Forget about solving all these crimes; the signal triumph here is (spoiler) the heroine’s survival.

Another sweltering month in Charlotte, another boatload of mysteries past and present for overworked, overstressed forensic anthropologist Temperance Brennan.

A week after the night she chases but fails to catch a mysterious trespasser outside her town house, some unknown party texts Tempe four images of a corpse that looks as if it’s been chewed by wild hogs, because it has been. Showboat Medical Examiner Margot Heavner makes it clear that, breaking with her department’s earlier practice (The Bone Collection, 2016, etc.), she has no intention of calling in Tempe as a consultant and promptly identifies the faceless body herself as that of a young Asian man. Nettled by several errors in Heavner’s analysis, and even more by her willingness to share the gory details at a press conference, Tempe launches her own investigation, which is not so much off the books as against the books. Heavner isn’t exactly mollified when Tempe, aided by retired police detective Skinny Slidell and a host of experts, puts a name to the dead man. But the hints of other crimes Tempe’s identification uncovers, particularly crimes against children, spur her on to redouble her efforts despite the new M.E.’s splenetic outbursts.

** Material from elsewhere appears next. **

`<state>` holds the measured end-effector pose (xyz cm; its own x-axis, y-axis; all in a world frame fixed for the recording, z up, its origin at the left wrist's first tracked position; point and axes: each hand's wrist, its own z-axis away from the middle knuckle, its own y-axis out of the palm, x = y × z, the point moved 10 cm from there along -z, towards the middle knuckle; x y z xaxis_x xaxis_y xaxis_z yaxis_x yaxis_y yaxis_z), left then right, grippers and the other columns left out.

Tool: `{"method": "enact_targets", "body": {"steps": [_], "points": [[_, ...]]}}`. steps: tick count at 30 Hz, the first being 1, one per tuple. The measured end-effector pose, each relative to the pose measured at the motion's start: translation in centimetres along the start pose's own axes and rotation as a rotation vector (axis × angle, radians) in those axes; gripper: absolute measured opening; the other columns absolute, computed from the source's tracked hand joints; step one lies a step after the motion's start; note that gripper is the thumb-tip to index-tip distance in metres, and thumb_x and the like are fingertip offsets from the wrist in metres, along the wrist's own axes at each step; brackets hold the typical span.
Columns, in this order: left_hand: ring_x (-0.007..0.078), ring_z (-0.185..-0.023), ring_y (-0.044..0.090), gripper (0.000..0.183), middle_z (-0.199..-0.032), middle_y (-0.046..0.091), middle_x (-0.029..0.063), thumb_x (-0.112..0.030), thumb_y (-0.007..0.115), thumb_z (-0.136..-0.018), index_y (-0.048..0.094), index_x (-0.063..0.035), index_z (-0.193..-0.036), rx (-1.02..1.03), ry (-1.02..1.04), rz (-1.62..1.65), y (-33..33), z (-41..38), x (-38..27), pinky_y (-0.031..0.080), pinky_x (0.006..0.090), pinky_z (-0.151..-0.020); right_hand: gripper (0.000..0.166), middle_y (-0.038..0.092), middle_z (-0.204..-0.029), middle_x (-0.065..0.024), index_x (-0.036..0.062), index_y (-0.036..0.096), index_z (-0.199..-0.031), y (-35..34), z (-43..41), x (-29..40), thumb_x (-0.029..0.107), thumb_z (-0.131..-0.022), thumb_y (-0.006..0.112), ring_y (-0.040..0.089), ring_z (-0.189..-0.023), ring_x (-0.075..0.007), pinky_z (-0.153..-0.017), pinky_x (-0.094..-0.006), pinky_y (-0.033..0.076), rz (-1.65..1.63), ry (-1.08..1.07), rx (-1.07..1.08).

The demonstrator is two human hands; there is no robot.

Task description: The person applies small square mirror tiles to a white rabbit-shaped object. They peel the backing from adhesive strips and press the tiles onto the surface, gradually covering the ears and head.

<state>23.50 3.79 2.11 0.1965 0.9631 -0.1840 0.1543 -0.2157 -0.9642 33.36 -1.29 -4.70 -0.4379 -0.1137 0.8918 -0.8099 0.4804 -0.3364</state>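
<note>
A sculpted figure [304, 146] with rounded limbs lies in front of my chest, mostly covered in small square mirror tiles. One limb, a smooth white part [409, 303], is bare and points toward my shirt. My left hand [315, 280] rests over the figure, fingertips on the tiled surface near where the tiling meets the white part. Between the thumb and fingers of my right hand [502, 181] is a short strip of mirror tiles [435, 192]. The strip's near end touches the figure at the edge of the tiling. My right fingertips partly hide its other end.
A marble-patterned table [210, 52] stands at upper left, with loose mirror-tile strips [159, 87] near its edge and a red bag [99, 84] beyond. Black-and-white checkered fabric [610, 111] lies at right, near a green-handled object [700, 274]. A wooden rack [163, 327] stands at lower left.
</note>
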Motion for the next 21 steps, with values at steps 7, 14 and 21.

Before he died, it seems, Felix Vodyanov was linked to a passenger ferry that sank in 1994, an even earlier U.S. government project to research biological agents that could control human behavior, the hinky spiritual retreat Sparkling Waters, the dark web site DeepUnder, and the disappearances of at least four schoolchildren, two of whom have also turned up dead. And why on earth was Vodyanov carrying Tempe’s own contact information? The mounting evidence of ever more and ever worse skulduggery will pull Tempe deeper and deeper down what even she sees as a rabbit hole before she confronts a ringleader implicated in “Drugs. Fraud. Breaking and entering. Arson. Kidnapping. How does attempted murder sound?”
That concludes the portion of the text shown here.